ID Application Domain Amount of Cases Rated Existing Rated Conceivable
AD 2.1 Education 5 2 3
AD 2.2 Videoconferencing / Collaboration 3 1 2
AD 2.3 Entertainment / Video Gaming 3 2 1
AD 2.4 Law Enforcement 2 0 2
AD 2.5 Industrial Metaverse 5 1 4
AD 2.6 Personal Use 3 2 1
Total 21 8 13

Table 4. Rating of the application scenarios.

File types

A particular question of F5 and F9 were which kind of data is recorded and relevant to retrieve. Relevant are not only the audio-video recordings, but also the sensor data and rendering data. Several application scenarios (AS1, partly AS7, AS8, AS 17, AS11, AS15, AS21) can involve recording of the 3D scene in a way that it can be played back afterward with the ability to look around. Several described application scenarios include multiple data types, summarised in Table 5. This supports the hypothesis that in addition to MMCO, SRD and PD are relevant to record and to be supported in the retrieval. It was not asked directly in the interviews, but the answers suggest that the MVR components are analysed and played back in a time-linked manner.

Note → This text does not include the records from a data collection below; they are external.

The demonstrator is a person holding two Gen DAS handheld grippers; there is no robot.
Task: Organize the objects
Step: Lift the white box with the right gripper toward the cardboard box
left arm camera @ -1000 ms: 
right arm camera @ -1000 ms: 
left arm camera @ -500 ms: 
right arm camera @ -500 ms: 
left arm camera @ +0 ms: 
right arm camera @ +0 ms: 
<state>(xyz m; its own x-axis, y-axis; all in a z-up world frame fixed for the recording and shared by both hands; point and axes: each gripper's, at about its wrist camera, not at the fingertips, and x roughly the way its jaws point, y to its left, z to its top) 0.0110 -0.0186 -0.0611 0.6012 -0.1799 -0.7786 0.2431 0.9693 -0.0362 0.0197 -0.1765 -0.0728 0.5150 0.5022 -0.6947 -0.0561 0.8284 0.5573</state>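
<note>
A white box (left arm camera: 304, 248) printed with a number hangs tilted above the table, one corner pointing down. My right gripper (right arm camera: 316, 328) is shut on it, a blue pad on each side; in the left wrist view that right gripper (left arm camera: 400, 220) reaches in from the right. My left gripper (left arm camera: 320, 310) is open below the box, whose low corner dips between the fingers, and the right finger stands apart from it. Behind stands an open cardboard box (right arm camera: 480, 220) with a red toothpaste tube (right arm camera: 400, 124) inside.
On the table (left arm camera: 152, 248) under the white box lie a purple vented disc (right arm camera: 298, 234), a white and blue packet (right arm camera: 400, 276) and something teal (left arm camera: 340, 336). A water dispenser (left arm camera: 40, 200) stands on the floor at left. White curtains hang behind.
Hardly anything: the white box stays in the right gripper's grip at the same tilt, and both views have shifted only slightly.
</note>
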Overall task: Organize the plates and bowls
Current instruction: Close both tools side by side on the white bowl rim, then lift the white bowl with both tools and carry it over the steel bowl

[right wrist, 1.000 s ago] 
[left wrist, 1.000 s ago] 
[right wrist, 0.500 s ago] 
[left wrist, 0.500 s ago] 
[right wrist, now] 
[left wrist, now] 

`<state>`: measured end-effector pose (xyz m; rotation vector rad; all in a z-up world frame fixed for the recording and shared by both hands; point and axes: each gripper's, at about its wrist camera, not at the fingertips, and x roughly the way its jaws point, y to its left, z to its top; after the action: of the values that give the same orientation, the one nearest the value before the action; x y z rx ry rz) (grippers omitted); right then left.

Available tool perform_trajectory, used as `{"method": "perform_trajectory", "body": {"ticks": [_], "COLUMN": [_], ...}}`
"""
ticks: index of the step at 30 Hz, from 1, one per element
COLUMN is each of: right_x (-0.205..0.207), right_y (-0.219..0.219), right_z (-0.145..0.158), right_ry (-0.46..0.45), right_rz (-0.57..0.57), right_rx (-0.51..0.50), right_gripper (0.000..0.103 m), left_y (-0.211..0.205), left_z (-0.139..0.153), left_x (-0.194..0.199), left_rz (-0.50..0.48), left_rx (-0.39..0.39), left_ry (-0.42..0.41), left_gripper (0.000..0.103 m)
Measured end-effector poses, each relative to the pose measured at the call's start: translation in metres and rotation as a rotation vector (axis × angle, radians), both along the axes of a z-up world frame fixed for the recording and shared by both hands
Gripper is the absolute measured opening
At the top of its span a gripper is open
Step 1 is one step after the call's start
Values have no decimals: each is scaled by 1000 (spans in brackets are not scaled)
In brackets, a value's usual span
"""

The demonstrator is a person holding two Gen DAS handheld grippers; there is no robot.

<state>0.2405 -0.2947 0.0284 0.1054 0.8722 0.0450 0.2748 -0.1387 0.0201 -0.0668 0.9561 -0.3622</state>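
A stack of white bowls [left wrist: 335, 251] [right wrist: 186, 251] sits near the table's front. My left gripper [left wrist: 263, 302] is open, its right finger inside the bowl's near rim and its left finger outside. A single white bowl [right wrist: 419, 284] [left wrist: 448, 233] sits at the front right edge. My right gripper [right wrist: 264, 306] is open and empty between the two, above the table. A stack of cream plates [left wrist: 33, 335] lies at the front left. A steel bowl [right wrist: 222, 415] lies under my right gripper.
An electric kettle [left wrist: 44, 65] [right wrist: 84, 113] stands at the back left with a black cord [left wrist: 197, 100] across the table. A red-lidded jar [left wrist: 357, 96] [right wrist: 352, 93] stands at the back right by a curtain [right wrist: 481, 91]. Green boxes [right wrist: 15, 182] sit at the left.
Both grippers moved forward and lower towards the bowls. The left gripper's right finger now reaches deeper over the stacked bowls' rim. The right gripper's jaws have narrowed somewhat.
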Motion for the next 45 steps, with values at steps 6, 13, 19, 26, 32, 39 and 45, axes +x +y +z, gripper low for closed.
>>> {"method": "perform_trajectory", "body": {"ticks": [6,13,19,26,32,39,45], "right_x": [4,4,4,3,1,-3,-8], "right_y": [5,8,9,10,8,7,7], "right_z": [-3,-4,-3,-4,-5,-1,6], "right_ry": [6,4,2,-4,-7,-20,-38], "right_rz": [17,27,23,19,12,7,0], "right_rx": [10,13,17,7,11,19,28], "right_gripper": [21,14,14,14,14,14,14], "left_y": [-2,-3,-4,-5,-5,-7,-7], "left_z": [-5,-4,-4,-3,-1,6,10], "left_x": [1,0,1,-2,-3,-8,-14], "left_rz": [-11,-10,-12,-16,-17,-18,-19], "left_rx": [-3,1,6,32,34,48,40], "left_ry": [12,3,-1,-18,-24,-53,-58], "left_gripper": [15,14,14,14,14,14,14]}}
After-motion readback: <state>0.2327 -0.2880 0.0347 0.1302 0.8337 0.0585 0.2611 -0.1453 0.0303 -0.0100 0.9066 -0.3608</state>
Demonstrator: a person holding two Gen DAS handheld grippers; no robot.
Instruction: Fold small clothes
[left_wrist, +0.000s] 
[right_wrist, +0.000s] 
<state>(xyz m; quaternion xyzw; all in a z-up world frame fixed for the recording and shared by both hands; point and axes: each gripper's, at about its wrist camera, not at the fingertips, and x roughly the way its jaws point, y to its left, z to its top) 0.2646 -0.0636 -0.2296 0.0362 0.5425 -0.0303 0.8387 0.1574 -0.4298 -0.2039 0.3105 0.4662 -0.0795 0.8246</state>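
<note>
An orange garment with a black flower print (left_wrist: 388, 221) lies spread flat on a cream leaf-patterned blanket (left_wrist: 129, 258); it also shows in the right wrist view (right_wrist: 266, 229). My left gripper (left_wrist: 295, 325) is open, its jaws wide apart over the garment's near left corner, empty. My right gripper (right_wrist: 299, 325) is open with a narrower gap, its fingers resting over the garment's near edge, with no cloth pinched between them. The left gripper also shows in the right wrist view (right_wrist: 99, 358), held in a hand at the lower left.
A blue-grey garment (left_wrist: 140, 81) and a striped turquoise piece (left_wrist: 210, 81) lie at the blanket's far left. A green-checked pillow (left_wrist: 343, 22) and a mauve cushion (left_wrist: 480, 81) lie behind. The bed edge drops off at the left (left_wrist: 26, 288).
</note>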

Mention Type/Format Classification in MVR taxonomy
Screen recording Video 2D MMCO
Engine data Video 3D SRD
Spatial video Video 3D MMCO
Multiple Videos Multiple Videos MMCO
3D Videos Video 3D SRD
Augmented video Video 2D/3D SRD/MMCO
Image Image MMCO
Audio Audio MMCO
Background processes Text SRD
Language Text SRD/Metadata
Session owner Text SRD
IP addresses Text SRD
Location data Text SRD (virtual) PD (real)
Sensor data Various Formats PD
Metadata (e.g. user) Text SRD
Chat Text MMCO
Document Text Document MMCO

Table 5. MVR-data types mentioned in the responses to questions F5 and F9.

Search types and query input methods

Search types and query input methods play a crucial role in IR systems, thus MVR systems. Table 6 summarises the number of input methods for MVR searches mentioned in the responses to F3 and F11, with keywords being the most frequently mentioned (five occurrences), followed by natural language inputs, including voice commands (four occurrences), and image-based methods such as screenshots and sketches (three occurrences). Other less frequently used input methods include timestamps and metadata (two occurrences), audio inputs (two occurrences), and more specialised methods like location in-world, SPARQL queries, filters (such as participant groups), and interfaces with media asset management (MAM) systems, each mentioned once. While the data may not be exhaustive, it offers an indication of the input methods currently recognised within the scope of the expert responses.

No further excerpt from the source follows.